The Slatest

Twin Blasts Kill 29 People Outside Istanbul Stadium

Police arrive at the site of an explosion in central Istanbul, Turkey, December 10, 2016.

 

REUTERS/Murad Sezer

Update, Dec. 10, 9:43 p.m.: Turkey’s interior minister announced that the death toll has increased to 29, according to the Associated Press and CNN. He said 27 of the dead were police officers, and the number of injured has risen to 166.

Original post, 6:06 p.m.: Two blasts rocked Istanbul Saturday night outside a major soccer stadium in the Turkish capital, killing at least 13 people according to local reports. At least one of the explosions is believed to have been a car bomb while another one was thought to have been caused by a suicide bomber.

The two blasts were heard hours after a match between two of Turkey’s top soccer teams had ended at the new Vodafone Arena Stadium, known as Beşiktaş Stadium. The timing of the blasts has led to speculation that riot police were the targets. Witnesses said gunfire was heard after the blast, suggesting there could have been an armed attack against the police as well.

Forensic policemen and officers attend the scene following a twin suicide bomb attack near to Besiktas Vodaphone Arena on December 10, 2016 in Istanbul, Turkey.  

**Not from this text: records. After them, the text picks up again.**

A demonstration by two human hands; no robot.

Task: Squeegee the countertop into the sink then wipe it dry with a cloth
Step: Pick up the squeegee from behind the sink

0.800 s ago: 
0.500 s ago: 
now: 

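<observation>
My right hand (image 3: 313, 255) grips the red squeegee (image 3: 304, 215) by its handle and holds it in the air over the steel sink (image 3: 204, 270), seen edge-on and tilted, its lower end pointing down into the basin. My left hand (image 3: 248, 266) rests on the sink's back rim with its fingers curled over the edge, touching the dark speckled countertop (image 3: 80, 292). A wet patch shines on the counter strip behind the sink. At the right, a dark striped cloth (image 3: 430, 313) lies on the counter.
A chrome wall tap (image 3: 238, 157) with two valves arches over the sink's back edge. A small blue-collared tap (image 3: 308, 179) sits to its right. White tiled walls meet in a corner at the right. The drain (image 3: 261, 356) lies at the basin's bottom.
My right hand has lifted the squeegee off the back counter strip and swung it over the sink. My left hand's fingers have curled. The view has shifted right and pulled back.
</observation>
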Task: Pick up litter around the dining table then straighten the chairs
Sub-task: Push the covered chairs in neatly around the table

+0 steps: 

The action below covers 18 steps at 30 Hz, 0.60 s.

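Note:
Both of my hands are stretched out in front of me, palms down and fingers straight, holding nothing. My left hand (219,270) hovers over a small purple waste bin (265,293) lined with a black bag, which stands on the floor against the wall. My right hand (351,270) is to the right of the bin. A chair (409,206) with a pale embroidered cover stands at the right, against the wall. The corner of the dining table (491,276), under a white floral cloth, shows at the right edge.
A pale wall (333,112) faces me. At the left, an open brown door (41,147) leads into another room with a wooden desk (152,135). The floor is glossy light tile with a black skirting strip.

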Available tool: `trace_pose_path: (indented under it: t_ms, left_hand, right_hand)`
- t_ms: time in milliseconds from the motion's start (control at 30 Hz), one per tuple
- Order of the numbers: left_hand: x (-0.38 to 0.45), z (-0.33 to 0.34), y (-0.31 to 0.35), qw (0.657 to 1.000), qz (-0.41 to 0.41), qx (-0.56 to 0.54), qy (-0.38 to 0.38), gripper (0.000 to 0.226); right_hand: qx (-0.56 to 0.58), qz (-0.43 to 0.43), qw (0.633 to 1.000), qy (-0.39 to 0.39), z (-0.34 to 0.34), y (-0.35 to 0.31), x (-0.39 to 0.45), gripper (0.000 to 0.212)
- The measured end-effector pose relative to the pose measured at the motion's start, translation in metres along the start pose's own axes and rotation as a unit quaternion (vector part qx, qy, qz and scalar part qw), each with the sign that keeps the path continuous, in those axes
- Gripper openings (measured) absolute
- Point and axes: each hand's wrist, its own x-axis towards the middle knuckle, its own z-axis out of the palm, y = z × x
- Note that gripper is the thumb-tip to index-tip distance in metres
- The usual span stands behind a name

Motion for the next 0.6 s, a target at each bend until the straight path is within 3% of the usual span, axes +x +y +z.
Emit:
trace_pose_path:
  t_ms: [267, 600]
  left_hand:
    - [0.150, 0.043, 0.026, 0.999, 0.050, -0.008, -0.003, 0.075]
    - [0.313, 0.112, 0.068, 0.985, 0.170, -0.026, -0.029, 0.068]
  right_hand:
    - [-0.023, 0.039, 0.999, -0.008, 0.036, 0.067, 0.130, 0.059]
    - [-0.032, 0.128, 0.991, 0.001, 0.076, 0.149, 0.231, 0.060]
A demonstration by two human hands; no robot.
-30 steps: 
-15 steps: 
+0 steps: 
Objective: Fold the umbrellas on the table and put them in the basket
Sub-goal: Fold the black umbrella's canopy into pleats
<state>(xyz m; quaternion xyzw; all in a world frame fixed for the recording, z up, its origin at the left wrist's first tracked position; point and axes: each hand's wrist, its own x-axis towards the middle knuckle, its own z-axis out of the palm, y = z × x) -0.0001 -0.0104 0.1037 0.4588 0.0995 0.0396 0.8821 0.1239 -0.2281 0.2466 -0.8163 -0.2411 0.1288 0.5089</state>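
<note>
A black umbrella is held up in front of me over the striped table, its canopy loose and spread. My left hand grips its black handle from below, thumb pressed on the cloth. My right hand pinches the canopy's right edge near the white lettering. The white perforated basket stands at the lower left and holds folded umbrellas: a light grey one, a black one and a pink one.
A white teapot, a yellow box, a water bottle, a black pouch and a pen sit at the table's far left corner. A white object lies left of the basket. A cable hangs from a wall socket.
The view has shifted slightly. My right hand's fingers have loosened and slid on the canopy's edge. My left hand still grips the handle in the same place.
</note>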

Kurtulus Ari /Getty Images

“It is thought to be a car bomb at a point where our special forces police were located, right after the match at the exit where Bursaspor fans exited, after the fans had left,” Interior Minister Suleyman Soylu said.

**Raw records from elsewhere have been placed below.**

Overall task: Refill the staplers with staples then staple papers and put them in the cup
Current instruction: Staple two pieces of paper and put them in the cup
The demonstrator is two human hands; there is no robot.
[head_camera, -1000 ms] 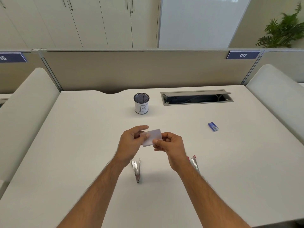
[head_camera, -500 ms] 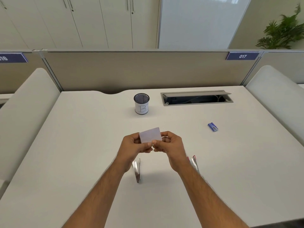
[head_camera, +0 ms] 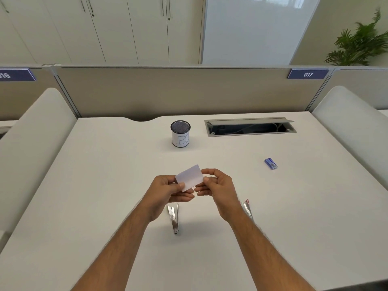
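Note:
A small white paper slip (head_camera: pixel 190 177) is held above the desk between both hands. My left hand (head_camera: pixel 168 191) pinches its left edge and my right hand (head_camera: pixel 218 189) pinches its right edge. A metal stapler (head_camera: pixel 173 217) lies on the white desk (head_camera: pixel 94 196) just below my left hand, its jaws apart. A second stapler (head_camera: pixel 247 208) with a red part lies behind my right wrist, mostly hidden. A black mesh cup (head_camera: pixel 180 133) with a white label marked "B" stands at the back centre. A small blue staple box (head_camera: pixel 270 163) lies to the right.
An open cable hatch (head_camera: pixel 249 127) is set into the desk at the back right. Beige partition panels (head_camera: pixel 168 91) close off the back and padded dividers flank both sides. A plant (head_camera: pixel 361 43) stands far right.
The paper slip has been raised slightly and turned flatter toward the camera. Both hands have shifted their grip on its edges and stay close together.

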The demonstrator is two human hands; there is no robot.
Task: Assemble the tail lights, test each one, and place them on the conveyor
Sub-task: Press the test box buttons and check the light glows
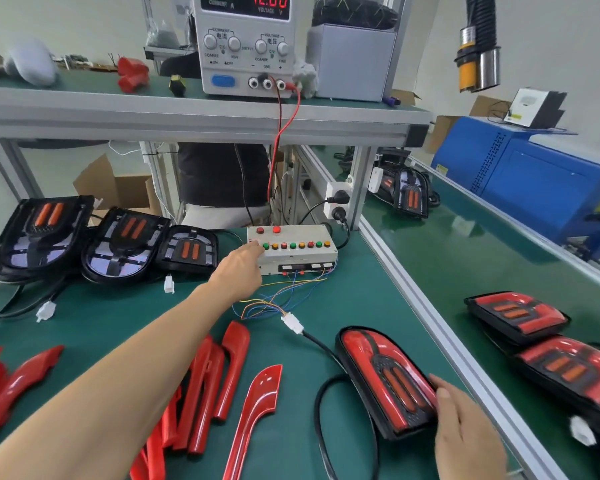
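Left hand (239, 271) reaches forward to the white test box with coloured push buttons (293, 249), fingers curled loosely, fingertips on its left end by the first green button; holds nothing. Right hand (465, 424) lies half open, fingers flat against the near edge of the red-and-black assembled tail light (383, 379) on the green bench (326, 299). Light's black cable (323, 348) runs to a white connector (293, 323) between the hands. Loose red trim pieces (222, 375) lie under the left forearm. Finished red tail lights (520, 317) sit on the green conveyor (447, 244) right of the right hand.
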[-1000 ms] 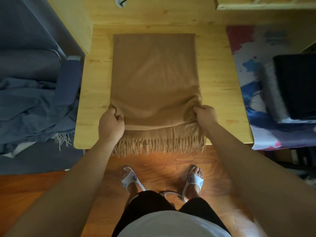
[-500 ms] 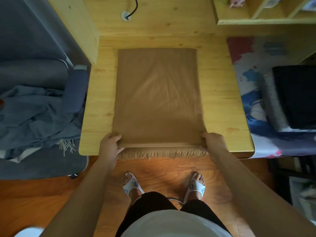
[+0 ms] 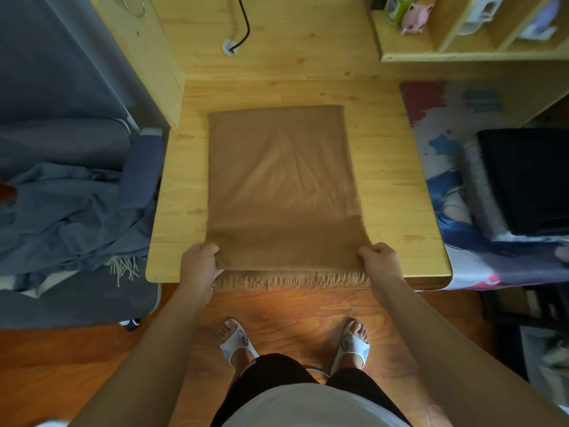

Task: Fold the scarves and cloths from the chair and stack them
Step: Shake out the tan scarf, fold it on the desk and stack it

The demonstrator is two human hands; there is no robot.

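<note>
Tan scarf (image 3: pixel 283 186) flat on bench (image 3: pixel 397 186), fringe hanging over near edge. Left hand (image 3: pixel 198 263), right hand (image 3: pixel 380 261) pinching near corners. Next fold likely: lift both corners level, match far edge. More cloths wait on chair (image 3: pixel 70 217).

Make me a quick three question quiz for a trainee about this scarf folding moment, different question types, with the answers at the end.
1. True or false: the tan scarf lies bunched in a heap on the wooden table.
2. Multiple choice: where does the scarf's fringe sit? A) at the far edge, B) hanging over the near table edge, C) tucked under the fold.
3. Short answer: what does each hand hold?

Key
1. False: it lies flat as a folded rectangle.
2. B.
3. The left hand and the right hand each hold a near corner of the scarf, one grip per side.
</note>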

The stadium is close to Taksim Square, a major tourist and nightlife area in Istanbul. Details are still scant but local broadcaster NTV said around 38 people were wounded. This video that caught the blast in the background (at the 17-second mark) shows just how huge one of the explosions was.

No one has claimed responsibility for the attack that comes months after 45 people were killed and hundreds were wounded at Istanbul’s Ataturk airport in June. If police were indeed the target of the attack then suspicion will focus on Kurdish guerilla groups, according to the BBC. The editor of Diken, an independent news website based in Istanbul, agrees with the initial assessment. “Early suspicions would fall on the [Kurdish Workers’ Party] or an affiliated organization, TAK, which always targets the police and has been behind similar bombings in Ankara,” he told the Guardian. “The other suspect, ISIS, attacks indiscriminately. It doesn’t care if civilians are killed as well. This seems to have been specifically aimed at the police.”